Title 8
SECTION 1003.2
1003.2 Reopening or reconsideration before the Board of Immigration Appeals.
§ 1003.2 Reopening or reconsideration before the Board of Immigration Appeals.(a) General. The Board may at any time reopen or reconsider a case in which it has rendered a decision on its own motion solely in order to correct a ministerial mistake or typographical error in that decision or to reissue the decision to correct a defect in service. In all other cases, the Board may only reopen or reconsider any case in which it has rendered a decision solely pursuant to a motion filed by one or both parties. A request to reopen or reconsider any case in which a decision has been made by the Board, which request is made by the Service, or by the party affected by the decision, must be in the form of a written motion to the Board. The decision to grant or deny a motion to reopen or reconsider is within the discretion of the Board, subject to the restrictions of this section. The Board has discretion to deny a motion to reopen even if the party moving has made out a prima facie case for relief.
(b) Motion to reconsider. (1) A motion to reconsider shall state the reasons for the motion by specifying the errors of fact or law in the prior Board decision and shall be supported by pertinent authority.
(2) A motion to reconsider a decision must be filed with the Board within 30 days after the mailing of the Board decision or on or before July 31, 1996, whichever is later. A party may file only one motion to reconsider any given decision and may not seek reconsideration of a decision denying a previous motion to reconsider. In removal proceedings pursuant to section 240 of the Act, an alien may file only one motion to reconsider a decision that the alien is removable from the United States.
(3) A motion to reconsider based solely on an argument that the case should not have been affirmed without opinion by a single Board Member, or by a three-Member panel, is barred.

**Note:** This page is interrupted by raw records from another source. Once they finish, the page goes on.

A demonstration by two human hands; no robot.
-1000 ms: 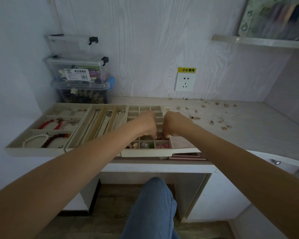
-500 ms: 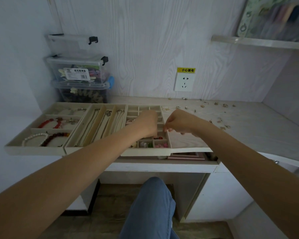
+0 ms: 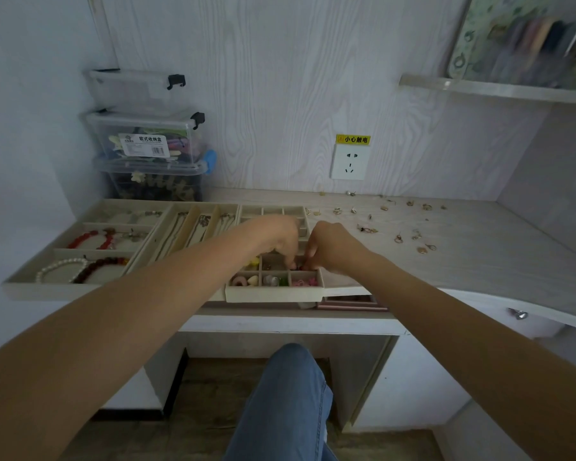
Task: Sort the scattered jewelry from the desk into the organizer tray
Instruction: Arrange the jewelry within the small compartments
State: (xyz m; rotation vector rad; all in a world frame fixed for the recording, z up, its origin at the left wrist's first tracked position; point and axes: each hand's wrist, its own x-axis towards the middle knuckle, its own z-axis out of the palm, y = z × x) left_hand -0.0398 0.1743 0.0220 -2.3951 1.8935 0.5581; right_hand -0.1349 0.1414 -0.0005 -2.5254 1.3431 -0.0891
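While both hands, left hand (image 3: 281, 239) and right hand (image 3: 330, 246), curl over the organizer tray (image 3: 273, 292) (grasp hidden, cannot tell), the scattered jewelry (image 3: 399, 237) lies right and farther, nearer the right hand.

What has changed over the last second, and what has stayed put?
The right hand, lifted half a second ago, is back down beside the left hand over the small-compartment tray; its grip is unclear. The bracelets and loose jewelry stayed.
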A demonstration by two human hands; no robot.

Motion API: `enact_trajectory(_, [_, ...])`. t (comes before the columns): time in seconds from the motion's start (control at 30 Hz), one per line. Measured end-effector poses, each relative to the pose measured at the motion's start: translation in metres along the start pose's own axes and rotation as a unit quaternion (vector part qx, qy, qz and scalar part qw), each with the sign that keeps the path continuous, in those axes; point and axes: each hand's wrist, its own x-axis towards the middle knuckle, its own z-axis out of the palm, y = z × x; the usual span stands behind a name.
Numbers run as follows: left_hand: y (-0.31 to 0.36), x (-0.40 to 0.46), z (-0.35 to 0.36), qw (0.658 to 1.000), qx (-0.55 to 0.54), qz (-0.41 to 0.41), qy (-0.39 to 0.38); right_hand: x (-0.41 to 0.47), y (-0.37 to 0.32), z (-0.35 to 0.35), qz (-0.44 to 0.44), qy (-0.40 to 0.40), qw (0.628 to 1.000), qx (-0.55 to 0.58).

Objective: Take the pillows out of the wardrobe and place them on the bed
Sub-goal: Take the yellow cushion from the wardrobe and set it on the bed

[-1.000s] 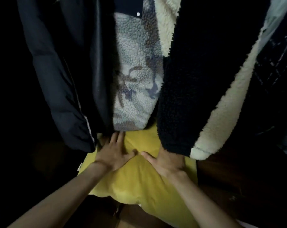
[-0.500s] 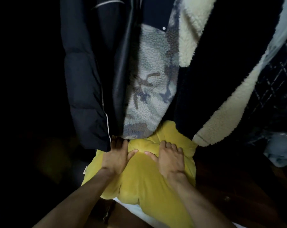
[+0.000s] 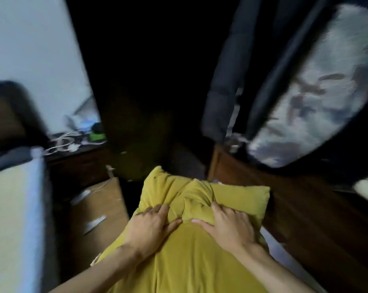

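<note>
A mustard-yellow pillow (image 3: 191,256) fills the lower middle of the head view, held in front of me clear of the wardrobe (image 3: 295,204). My left hand (image 3: 151,227) grips its upper left part, fingers dug into bunched fabric. Beside it, my right hand (image 3: 229,227) clutches the upper right part in the same way. The bed (image 3: 12,218) with a pale cover lies along the left edge. The whole frame is blurred by motion.
Dark and fleece coats (image 3: 305,85) hang in the wardrobe at the upper right. A cardboard box (image 3: 98,210) sits on the floor between bed and pillow. A dark bedside table (image 3: 77,157) with white cables and small items stands by the white wall.
Both hands have pulled the yellow pillow out from under the hanging coats, and the view has swung left, bringing the bed, box and bedside table into sight.
</note>
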Motion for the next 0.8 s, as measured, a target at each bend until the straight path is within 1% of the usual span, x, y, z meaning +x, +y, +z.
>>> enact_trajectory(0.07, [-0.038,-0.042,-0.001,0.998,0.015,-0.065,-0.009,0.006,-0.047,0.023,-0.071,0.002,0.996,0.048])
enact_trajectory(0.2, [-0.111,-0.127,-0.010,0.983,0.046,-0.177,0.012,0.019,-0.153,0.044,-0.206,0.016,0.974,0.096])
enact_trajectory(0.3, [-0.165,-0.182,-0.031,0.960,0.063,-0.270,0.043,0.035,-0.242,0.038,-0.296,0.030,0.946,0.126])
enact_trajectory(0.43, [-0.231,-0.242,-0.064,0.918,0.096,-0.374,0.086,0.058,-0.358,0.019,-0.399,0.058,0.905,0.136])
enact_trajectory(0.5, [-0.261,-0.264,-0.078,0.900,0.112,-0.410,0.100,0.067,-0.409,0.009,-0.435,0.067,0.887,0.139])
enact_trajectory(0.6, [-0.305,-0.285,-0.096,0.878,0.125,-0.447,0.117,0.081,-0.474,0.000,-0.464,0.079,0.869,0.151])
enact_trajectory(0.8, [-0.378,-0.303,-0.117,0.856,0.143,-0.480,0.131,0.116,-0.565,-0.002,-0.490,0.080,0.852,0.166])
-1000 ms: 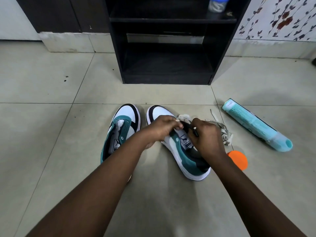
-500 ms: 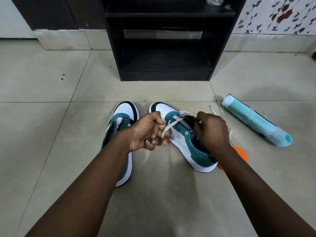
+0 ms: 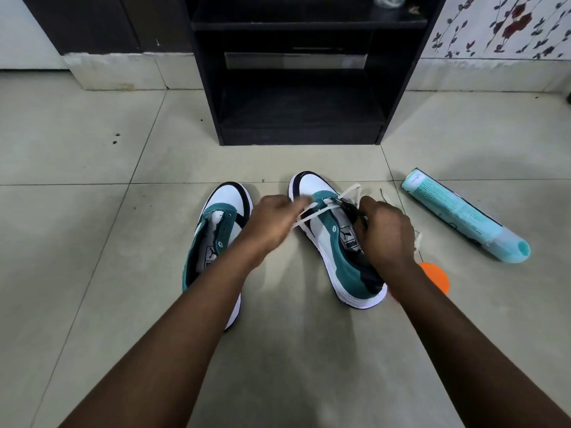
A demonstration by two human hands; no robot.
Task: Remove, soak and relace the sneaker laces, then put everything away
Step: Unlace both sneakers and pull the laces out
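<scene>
On pale floor tiles before a dark shelf unit (image 3: 296, 118): two sneakers side by side, toes pointing away, the left sneaker (image 3: 216, 242) unlaced, the right sneaker (image 3: 336, 242) tipped onto its side. Left hand (image 3: 272, 223) pinching a white lace (image 3: 312, 211) strung leftward from the front eyelets; right hand (image 3: 383, 233) clamped on the tongue and collar (fingertips hidden), so probably relacing, left hand nearer the free end. Half hidden behind the right wrist: loose lace and an orange disc (image 3: 435, 276), beside a teal bottle (image 3: 463, 217).
</scene>
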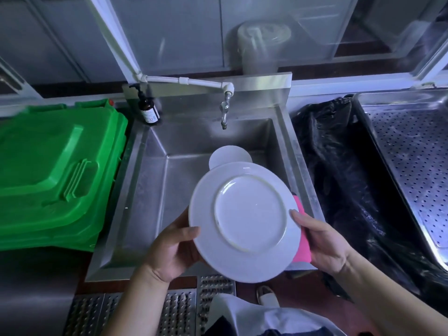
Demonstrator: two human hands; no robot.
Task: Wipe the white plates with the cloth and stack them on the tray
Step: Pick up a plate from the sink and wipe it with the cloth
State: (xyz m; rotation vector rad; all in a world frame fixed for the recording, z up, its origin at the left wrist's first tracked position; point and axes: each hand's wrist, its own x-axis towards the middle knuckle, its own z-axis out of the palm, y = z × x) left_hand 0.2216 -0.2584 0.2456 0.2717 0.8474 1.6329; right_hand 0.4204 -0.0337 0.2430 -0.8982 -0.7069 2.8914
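Far left I see green bin lid point(55, 170), shut. Brown pump bottle point(148, 108) on sink's far-left corner. Steel sink point(155, 190) centre, tap point(224, 112) above far wall. My left hand point(169, 248) grips white plate point(244, 221) at left rim, thumb on top; plate underside up, over sink's near right. Second white plate point(229, 155) partly hidden behind it. My right hand point(322, 246) pinches right rim with pink cloth point(303, 238) underneath. Black bag point(339, 170) next, perforated steel tray point(412, 166) far right.
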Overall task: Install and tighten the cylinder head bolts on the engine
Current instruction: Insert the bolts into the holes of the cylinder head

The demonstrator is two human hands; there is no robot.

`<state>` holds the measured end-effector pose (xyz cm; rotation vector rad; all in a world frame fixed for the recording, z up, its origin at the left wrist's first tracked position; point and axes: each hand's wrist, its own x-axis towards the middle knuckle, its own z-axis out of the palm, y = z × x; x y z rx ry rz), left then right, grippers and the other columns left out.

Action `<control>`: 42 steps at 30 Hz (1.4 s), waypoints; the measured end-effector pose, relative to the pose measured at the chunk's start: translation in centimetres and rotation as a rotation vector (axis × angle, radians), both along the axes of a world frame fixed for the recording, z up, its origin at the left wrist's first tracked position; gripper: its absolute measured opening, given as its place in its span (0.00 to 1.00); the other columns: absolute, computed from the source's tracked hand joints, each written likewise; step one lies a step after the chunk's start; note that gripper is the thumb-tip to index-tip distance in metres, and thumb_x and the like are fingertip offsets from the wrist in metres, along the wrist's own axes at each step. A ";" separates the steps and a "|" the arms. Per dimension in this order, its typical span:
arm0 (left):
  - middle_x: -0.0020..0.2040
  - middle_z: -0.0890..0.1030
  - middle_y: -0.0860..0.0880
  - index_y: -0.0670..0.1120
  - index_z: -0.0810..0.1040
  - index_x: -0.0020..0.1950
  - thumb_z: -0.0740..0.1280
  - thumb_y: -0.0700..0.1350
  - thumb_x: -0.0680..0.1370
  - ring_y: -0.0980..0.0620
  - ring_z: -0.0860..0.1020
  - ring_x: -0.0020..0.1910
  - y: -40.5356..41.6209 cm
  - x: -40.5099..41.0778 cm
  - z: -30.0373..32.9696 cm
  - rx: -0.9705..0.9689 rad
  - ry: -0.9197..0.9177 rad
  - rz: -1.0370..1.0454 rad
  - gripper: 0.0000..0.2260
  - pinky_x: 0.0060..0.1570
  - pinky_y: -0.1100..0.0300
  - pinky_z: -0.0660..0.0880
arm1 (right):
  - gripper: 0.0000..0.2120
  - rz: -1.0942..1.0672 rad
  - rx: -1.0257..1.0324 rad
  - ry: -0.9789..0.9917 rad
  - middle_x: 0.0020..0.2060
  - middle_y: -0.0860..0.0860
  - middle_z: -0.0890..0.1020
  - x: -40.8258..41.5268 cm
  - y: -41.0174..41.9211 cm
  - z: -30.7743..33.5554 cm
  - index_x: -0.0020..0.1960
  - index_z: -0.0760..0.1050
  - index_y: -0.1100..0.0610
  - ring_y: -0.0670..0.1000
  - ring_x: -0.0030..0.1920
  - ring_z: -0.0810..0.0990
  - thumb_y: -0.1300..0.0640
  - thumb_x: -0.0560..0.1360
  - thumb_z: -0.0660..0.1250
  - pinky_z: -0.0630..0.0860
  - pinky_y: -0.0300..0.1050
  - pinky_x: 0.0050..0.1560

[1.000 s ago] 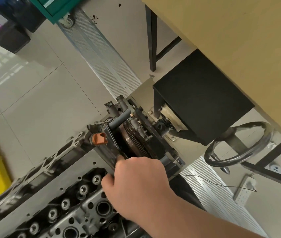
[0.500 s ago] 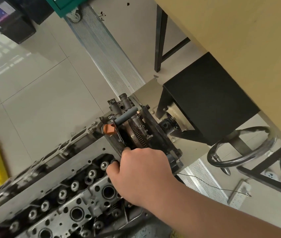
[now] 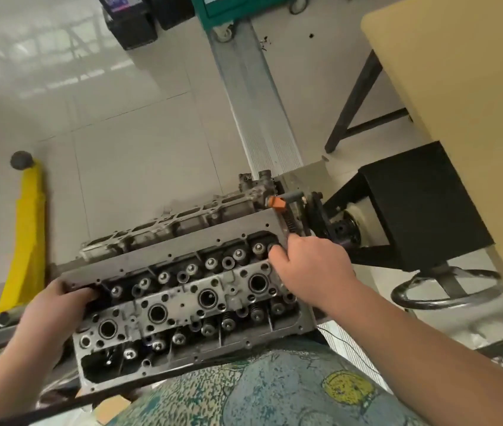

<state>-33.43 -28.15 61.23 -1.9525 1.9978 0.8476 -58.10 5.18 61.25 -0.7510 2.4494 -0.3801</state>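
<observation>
- The cylinder head (image 3: 188,290) lay at the centre of the view, its long axis running from 7 o'clock up to 1 o'clock, top face open to the camera.
- The left hand (image 3: 49,315) sat at the head's 9 o'clock end, fingers curled over the edge and into the dark recess there, gripping the head.
- The right hand (image 3: 311,272) sat at the head's 2 o'clock corner, fingers bent down onto a dark round part (image 3: 273,248); what that part was could not be told, nor whether the fingers closed round it or only pressed on it.
- Whether any bolt was in either hand could not be told.
- A row of valve tops (image 3: 192,268) ran along the head between the two hands.
- Four large round bores (image 3: 207,298) lined the middle rail of the head.
- An orange cap (image 3: 276,202) stood just past the head at 1 o'clock, near the right hand.
- A black box (image 3: 422,204) stood at 3 o'clock from the head, with a steel handwheel (image 3: 447,290) below it at 4 o'clock.
- A yellow jack (image 3: 27,229) lay on the floor at 9 o'clock, well apart from the head.
- A tan tabletop (image 3: 459,87) filled the 2 o'clock corner.
- A green cabinet (image 3: 238,7) on a caster stood at 12 o'clock.
- Patterned blue-green cloth (image 3: 259,392) covered the 6 o'clock edge.
</observation>
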 end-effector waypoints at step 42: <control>0.67 0.80 0.65 0.60 0.80 0.70 0.65 0.55 0.84 0.64 0.76 0.67 12.4 12.3 -5.6 0.482 1.107 0.692 0.15 0.76 0.52 0.67 | 0.17 1.153 0.345 -0.043 0.64 0.43 0.78 13.3 -32.5 6.2 0.63 0.78 0.40 0.51 0.67 0.72 0.41 0.76 0.72 0.68 0.56 0.70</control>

(c) Motion to reopen. (1) A motion to reopen proceedings shall state the new facts that will be proven at a hearing to be held if the motion is granted and shall be supported by affidavits or other evidentiary material. A motion to reopen proceedings for the purpose of submitting an application for relief must be accompanied by the appropriate application for relief and all supporting documentation. A motion to reopen proceedings shall not be granted unless it appears to the Board that evidence sought to be offered is material and was not available and could not have been discovered or presented at the former hearing; nor shall any motion to reopen for the purpose of affording the alien an opportunity to apply for any form of discretionary relief be granted if it appears that the alien's right to apply for such relief was fully explained to him or her and an opportunity to apply therefore was afforded at the former hearing, unless the relief is sought on the basis of circumstances that have arisen subsequent to the hearing. Subject to the other requirements and restrictions of this section, and notwithstanding the provisions in § 1001.1(p) of this chapter, a motion to reopen proceedings for consideration or further consideration of an application for relief under section 212(c) of the Act (8 U.S.C. 1182(c)) may be granted if the alien demonstrates that he or she was statutorily eligible for such relief prior to the entry of the administratively final order of deportation.
(2) Except as provided in paragraph (c)(3) of this section, a party may file only one motion to reopen deportation or exclusion proceedings (whether before the Board or the Immigration Judge) and that motion must be filed no later than 90 days after the date on which the final administrative decision was rendered in the proceeding sought to be reopened, or on or before September 30, 1996, whichever is later. Except as provided in paragraph (c)(3) of this section, an alien may file only one motion to reopen removal proceedings (whether before the Board or the Immigration Judge) and that motion must be filed no later than 90 days after the date on which the final administrative decision was rendered in the proceeding sought to be reopened.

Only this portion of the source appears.